Auxiliary Bishop James T. Schuerman offers a blessing to two women from Mexico at the global Jubilee of the Missions celebration earlier this month in Rome. They had asked that he bless them as well as their banners. (Photo courtesy of United States Catholic Mission Association)
The Catholic Church has always had missionaries, from the moment Christ sent his disciples forth to proclaim the Good News.
The modern-day missionary spirit was celebrated in Rome earlier this month in a global Jubilee of the Missions celebration Oct. 4-5 during the 2025 Jubilee Year of Hope.
The United States Catholic Mission Association led 27 pilgrims, many from Milwaukee, on a powerful experience at the Vatican and other places in Italy Oct. 2-11.
“It was exceptional. I’ve been to Rome on several occasions including different pilgrimages. I have never seen Rome so alive and crowded with people because of this Jubilee Year,” said Milwaukee Auxiliary Bishop James T. Schuerman, the episcopal advisor for the USCMA who served as spiritual director for the pilgrimage.
The visit included the Wednesday message of a missionary-turned-Holy-Father Pope Leo XIV.
“The pope, of course, was able to drive through the crowd with the popemobile and greet the people. It was just amazing. I felt a lot of energy around this. In particular, because it had a mission orientation, I just felt we were celebrating something important, the Church’s evangelization efforts, and I thought it was a very good witness for us.”
Dr. Antoinette Mensah, the director of the Office for World Mission and the Society for the Propagation of the Faith for the Archdiocese of Milwaukee, led the pilgrimage as president of the USCMA Board of Directors.
“All the people coming had some level of anticipation of what it means to be hope-filled,” Dr. Mensah said, in this 2025 Jubilee Year with the theme “Pilgrims of Hope.”
“While most of them were not in direct mission engagement, they all could relate to the call that Pope Francis had for us to reach out to the margins, which has been edified by Pope Leo XIV. He is a missionary and has experience connecting with people. He recognizes that being a missionary isn’t doing stuff for people, but it is about building the relationship, understanding the need, the concern, engaging.”
Pilgrims experienced not only daily Mass and the Wednesday message with the Holy Father but time at all four Holy Doors of the Vatican, the burial site of newly canonized St. Carlo Acutis in Assisi, and the nearby burial locations of Ss. Francis and Clare.
USCMA Executive Director Kevin Foy says that the experience challenged pilgrims to live out the mission of the Catholic faith in action as well as in word.
“If you look at the Gospel, when Jesus would commission people on a mission, he would say to go forth to every town, heal every illness and proclaim the good news. He said to heal first. He was focusing on how you are attending to people’s realities,” Foy said.
“I think right now, especially with Pope Leo being himself a missionary in the traditional sense, having been a missionary in Peru, you can kind of see how he’s talking about mission really in the same way.”

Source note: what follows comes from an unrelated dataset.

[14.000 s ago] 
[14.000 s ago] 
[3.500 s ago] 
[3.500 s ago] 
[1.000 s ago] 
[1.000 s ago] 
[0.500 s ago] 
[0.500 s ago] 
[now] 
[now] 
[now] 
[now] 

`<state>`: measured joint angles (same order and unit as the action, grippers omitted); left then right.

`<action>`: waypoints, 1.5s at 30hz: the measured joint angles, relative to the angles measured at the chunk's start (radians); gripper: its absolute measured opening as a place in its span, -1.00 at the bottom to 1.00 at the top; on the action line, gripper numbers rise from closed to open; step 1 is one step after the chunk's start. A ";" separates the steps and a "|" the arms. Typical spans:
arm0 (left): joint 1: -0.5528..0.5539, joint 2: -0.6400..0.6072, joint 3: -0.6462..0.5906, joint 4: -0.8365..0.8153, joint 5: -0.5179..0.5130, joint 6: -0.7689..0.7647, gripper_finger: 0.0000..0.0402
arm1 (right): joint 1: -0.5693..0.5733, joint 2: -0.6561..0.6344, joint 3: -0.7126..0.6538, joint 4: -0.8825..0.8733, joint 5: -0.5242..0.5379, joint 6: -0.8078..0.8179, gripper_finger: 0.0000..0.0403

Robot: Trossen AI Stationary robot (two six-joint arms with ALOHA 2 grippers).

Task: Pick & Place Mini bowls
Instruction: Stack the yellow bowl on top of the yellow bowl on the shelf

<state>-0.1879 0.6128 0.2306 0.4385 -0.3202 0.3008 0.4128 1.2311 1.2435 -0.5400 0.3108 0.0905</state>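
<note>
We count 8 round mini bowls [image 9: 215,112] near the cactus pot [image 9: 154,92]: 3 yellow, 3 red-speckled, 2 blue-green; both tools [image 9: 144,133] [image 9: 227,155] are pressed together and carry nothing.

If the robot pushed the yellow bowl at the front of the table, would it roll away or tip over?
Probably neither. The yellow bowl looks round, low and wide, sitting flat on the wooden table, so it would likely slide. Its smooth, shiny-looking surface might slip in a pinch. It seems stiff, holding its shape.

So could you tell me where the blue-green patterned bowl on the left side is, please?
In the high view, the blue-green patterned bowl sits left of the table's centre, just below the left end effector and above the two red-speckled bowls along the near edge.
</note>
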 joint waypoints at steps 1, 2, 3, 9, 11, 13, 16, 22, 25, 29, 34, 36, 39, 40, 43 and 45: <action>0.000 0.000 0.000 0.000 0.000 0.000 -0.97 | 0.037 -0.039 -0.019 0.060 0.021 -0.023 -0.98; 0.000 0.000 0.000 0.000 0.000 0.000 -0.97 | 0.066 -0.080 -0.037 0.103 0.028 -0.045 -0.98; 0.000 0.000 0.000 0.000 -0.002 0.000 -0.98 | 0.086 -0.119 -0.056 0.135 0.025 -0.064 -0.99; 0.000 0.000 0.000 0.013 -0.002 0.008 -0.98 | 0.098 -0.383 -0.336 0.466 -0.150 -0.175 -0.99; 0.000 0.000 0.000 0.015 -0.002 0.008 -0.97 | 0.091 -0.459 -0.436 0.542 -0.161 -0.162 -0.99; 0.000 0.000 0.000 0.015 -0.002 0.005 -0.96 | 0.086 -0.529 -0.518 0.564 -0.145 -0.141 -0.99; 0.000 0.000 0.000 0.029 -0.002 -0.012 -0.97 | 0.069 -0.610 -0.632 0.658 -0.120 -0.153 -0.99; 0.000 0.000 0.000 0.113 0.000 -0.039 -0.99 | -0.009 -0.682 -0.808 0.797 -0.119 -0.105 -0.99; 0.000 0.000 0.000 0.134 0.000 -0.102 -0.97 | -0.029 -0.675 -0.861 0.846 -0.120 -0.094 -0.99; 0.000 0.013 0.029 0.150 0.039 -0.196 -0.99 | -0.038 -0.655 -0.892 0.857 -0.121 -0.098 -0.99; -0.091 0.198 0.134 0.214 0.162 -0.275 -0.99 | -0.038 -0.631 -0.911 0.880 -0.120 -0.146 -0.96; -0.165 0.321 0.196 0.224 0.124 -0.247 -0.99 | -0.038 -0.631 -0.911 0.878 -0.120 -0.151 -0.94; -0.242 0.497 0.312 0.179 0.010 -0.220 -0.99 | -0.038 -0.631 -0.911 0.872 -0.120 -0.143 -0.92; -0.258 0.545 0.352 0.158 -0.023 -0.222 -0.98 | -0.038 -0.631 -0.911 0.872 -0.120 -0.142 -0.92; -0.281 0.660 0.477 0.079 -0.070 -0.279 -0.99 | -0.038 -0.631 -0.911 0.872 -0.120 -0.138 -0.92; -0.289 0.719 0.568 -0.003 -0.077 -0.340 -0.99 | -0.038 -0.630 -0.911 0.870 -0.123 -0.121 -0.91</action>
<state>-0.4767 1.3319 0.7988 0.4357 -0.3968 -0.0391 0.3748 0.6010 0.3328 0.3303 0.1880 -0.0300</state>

Dr. Mensah said being in places like the location of St. Paul’s beheading brought powerful moments of conviction for the pilgrims, making them ask themselves questions that could lead to deeper missionary commitment.
“To be in certain spaces and look at the history of persecution of faith, it was more than just going to a beautiful shrine. It was really a question mark for each of us on the strength to follow your conviction, about where our faith stands. Could we stand the test of time if we were challenged?” said Dr. Mensah.
“It made you think about the different conflicts that go on related to religion and faith. How do we treat each other? How do we see the poor? How do we address the needs of others? How can we really be those missionary disciples that Pope Francis and now Pope Leo have reinforced and called?”
Bishop Schuerman said that as the Church evolves into one focused on mission at both the local and global levels, there’s been a raising of consciousness among Milwaukee-area parishioners about their role in the mission of the Church, and how it has evolved into one that truly encounters and embraces what makes us each unique as children of God.
“One of the things that a missionary has to do is to be open to differences, particularly if you’re going on foreign mission, to be open to cultural difference, to understand that people are definitely different in some ways, but that’s a good thing, and then to learn how to communicate in those ways cross-culturally,” said Bishop Schuerman, who was selected for missionary service at the archdiocesan sister parish, La Sagrada Familia, in the Dominican Republic, where he served from 1992 to 1996.
“You can go from one neighborhood to the other and you’re in a different culture, and you can be very defensive about it, but if you’re proclaiming the Good News by word or by action, you have to have an understanding of the people you’re serving, and that can mean conversion in your own life, an attitudinal change for the better.”